**WHAT THE TASK ASKS**
Find every line in the data that contains the word "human". Return each of those lines.

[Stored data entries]
· · · · ·

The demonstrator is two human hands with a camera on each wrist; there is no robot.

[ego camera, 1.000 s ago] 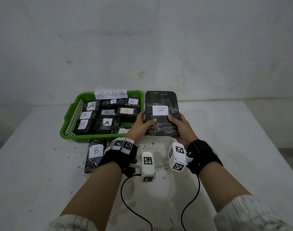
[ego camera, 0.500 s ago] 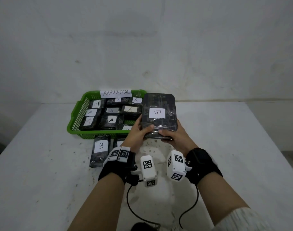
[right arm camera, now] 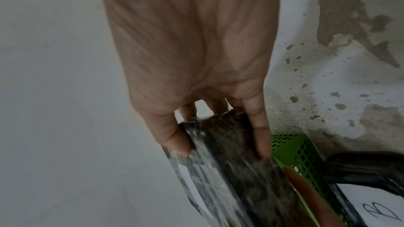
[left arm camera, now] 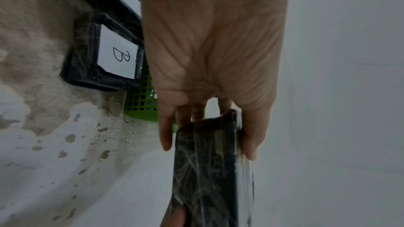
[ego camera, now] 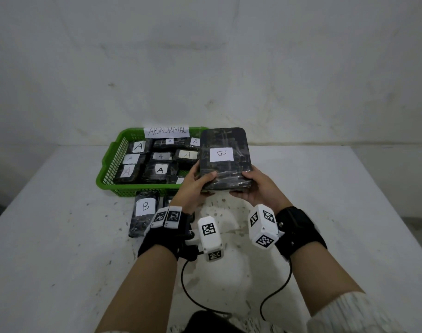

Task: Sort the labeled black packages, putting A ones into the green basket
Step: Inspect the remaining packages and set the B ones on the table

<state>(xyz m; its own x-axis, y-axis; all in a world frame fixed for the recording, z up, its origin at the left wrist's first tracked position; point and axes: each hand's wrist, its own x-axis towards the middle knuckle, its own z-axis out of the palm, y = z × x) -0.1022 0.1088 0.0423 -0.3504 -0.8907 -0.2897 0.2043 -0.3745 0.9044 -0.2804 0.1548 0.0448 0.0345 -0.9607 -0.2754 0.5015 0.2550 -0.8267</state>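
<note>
- Gripping the near end of a large black package labeled B (ego camera: 224, 159), both hands hold it up off the white table (ego camera: 337, 212), its far end tilted up and away from the person.
- The left hand (ego camera: 193, 186) clasps the package's near left corner, thumb on top and fingers curled underneath; from the left wrist view the thumb and fingers (left arm camera: 166, 134) pinch the package's edge (left arm camera: 207, 170) between them.
- The right hand (ego camera: 258, 186) clasps the near right corner, thumb along the near edge and fingers underneath; in the right wrist view the fingers (right arm camera: 260, 137) lie along the wrapped side of the package (right arm camera: 229, 170).
- Just left of the held package and beyond the left hand sits the green basket (ego camera: 113, 162), with a paper sign reading ABNORMAL (ego camera: 166, 132) on its far rim.
- Inside the basket lie several black packages labeled A (ego camera: 159, 170), packed side by side.
- The held package overlaps the basket's right edge in the head view; whether they touch cannot be told.
- Left of the left wrist, just in front of the basket's near wall, a smaller black package labeled B (ego camera: 145, 210) lies flat on the table.
- Another B package (left arm camera: 116, 56) shows in the left wrist view, lying under the left hand beside the basket wall.
- Below both hands, the table's surface is chipped and stained (ego camera: 229, 212).
</note>
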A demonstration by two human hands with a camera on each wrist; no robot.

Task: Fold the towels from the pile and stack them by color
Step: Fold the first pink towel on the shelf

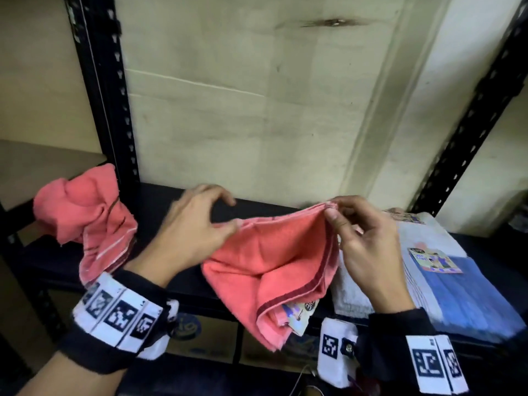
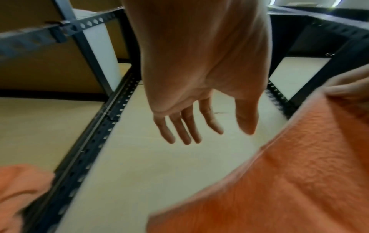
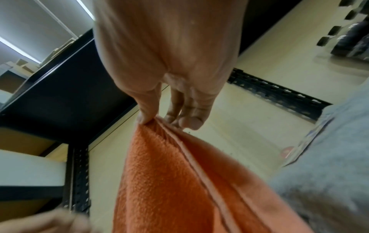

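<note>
A coral towel (image 1: 271, 261) with a dark stripe hangs folded over the black shelf's front edge. My right hand (image 1: 331, 209) pinches its upper right corner between thumb and fingertips; the right wrist view shows the same pinch (image 3: 155, 120) on the towel (image 3: 169, 181). My left hand (image 1: 228, 214) hovers by the towel's upper left corner. In the left wrist view this hand (image 2: 217, 134) has straight fingers and holds nothing, with the towel (image 2: 289, 181) lying to its right. A second coral towel (image 1: 85, 215) sits crumpled on the shelf at the left.
Folded white and blue towels (image 1: 457, 290) are stacked on the shelf at the right, with a printed label (image 1: 434, 260) on top. Black rack uprights (image 1: 100, 90) (image 1: 471, 124) flank the bay. Cardboard boxes (image 1: 205, 335) stand on the level below.
</note>
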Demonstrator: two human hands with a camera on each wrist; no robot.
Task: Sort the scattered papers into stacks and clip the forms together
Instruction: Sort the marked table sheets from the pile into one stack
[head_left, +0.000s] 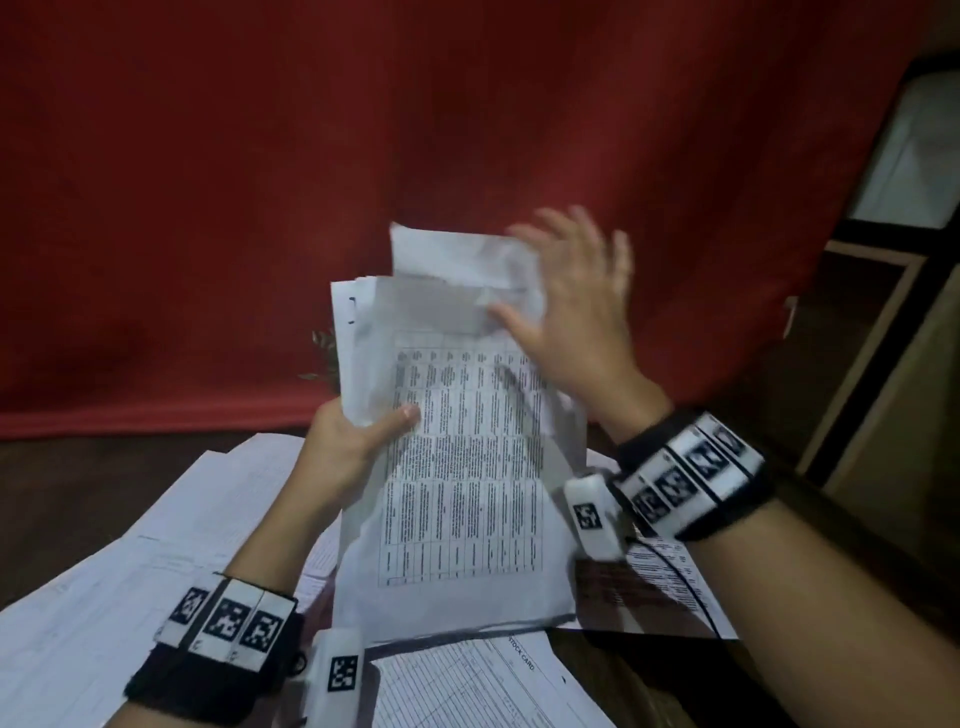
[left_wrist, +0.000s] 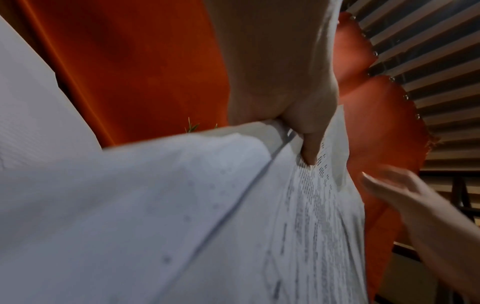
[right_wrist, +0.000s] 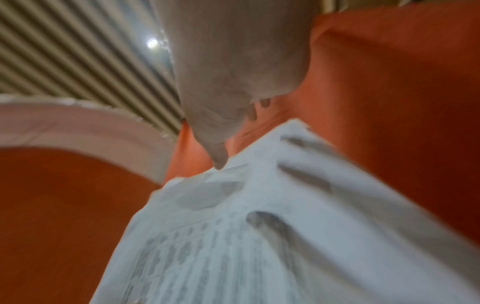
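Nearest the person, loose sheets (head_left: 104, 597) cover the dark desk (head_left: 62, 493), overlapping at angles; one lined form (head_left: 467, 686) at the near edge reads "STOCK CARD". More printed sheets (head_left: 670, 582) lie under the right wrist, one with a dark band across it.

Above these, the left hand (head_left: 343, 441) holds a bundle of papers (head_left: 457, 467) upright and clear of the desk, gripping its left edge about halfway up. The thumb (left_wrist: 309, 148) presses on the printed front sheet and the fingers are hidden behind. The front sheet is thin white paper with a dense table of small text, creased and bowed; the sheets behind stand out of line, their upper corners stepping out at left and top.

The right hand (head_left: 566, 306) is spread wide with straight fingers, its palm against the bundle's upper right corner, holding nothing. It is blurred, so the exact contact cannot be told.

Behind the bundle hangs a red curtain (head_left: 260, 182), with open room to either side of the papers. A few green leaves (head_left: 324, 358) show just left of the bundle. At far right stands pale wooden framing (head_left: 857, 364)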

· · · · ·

**SOLUTION**
The demonstrator is two human hands with a camera on each wrist; there is no robot.
A demonstration by two human hands with a camera on each wrist; no robot.
Demonstrator: two human hands with a camera on each wrist; no robot.

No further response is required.